● **Exercise**
In how many lines of these records does the word "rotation" appear? Give the number by itself.

Saved entries
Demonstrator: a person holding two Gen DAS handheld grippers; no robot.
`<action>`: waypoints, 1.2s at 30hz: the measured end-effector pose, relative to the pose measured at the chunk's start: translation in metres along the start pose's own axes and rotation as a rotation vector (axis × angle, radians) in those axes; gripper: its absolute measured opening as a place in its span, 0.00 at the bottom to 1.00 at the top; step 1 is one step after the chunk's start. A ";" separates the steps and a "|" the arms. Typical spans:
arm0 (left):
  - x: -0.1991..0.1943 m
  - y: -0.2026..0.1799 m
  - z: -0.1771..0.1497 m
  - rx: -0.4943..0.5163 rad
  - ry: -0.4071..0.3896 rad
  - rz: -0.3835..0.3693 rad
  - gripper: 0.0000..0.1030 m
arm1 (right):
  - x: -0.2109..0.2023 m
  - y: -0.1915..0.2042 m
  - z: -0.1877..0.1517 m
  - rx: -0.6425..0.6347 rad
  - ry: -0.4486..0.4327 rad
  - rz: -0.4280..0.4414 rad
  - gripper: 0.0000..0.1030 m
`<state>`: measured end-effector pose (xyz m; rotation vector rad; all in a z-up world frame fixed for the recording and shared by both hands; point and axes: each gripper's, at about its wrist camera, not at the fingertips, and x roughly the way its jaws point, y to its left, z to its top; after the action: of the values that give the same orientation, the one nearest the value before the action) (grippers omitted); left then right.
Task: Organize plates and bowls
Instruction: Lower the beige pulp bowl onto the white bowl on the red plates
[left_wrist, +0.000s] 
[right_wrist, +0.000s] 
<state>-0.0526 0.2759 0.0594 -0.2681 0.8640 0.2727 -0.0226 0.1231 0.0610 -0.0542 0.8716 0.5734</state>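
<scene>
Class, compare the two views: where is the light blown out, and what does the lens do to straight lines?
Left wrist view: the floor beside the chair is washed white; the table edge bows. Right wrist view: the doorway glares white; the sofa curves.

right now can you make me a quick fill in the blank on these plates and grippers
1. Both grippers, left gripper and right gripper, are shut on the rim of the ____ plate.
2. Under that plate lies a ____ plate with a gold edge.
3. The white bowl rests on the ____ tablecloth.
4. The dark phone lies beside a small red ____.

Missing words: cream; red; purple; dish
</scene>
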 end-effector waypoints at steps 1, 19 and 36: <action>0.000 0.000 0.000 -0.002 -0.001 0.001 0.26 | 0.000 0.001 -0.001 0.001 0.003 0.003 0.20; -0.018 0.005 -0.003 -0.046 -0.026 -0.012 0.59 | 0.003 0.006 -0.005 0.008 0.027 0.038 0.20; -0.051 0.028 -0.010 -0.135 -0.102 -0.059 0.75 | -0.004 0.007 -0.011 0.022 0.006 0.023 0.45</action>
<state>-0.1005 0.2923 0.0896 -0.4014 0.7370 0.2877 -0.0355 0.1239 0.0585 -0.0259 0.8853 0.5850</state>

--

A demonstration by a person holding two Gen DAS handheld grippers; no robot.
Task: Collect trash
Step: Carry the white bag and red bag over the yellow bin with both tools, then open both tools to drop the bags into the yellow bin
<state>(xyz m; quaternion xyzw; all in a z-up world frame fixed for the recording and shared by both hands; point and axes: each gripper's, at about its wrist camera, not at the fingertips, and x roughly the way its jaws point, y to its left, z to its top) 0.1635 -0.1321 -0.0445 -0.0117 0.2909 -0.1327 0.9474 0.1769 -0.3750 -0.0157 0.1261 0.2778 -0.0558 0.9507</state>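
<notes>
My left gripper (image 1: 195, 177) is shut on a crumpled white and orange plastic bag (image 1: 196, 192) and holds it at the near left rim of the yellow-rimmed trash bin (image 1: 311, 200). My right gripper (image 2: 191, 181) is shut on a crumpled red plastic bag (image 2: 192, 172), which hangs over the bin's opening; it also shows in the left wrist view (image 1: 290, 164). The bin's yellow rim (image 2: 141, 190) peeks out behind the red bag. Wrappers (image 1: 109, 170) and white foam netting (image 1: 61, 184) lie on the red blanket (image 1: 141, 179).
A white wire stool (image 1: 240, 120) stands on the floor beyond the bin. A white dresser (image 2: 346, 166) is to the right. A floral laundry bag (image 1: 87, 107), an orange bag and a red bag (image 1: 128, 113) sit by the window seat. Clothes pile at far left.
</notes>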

● **Expected answer**
2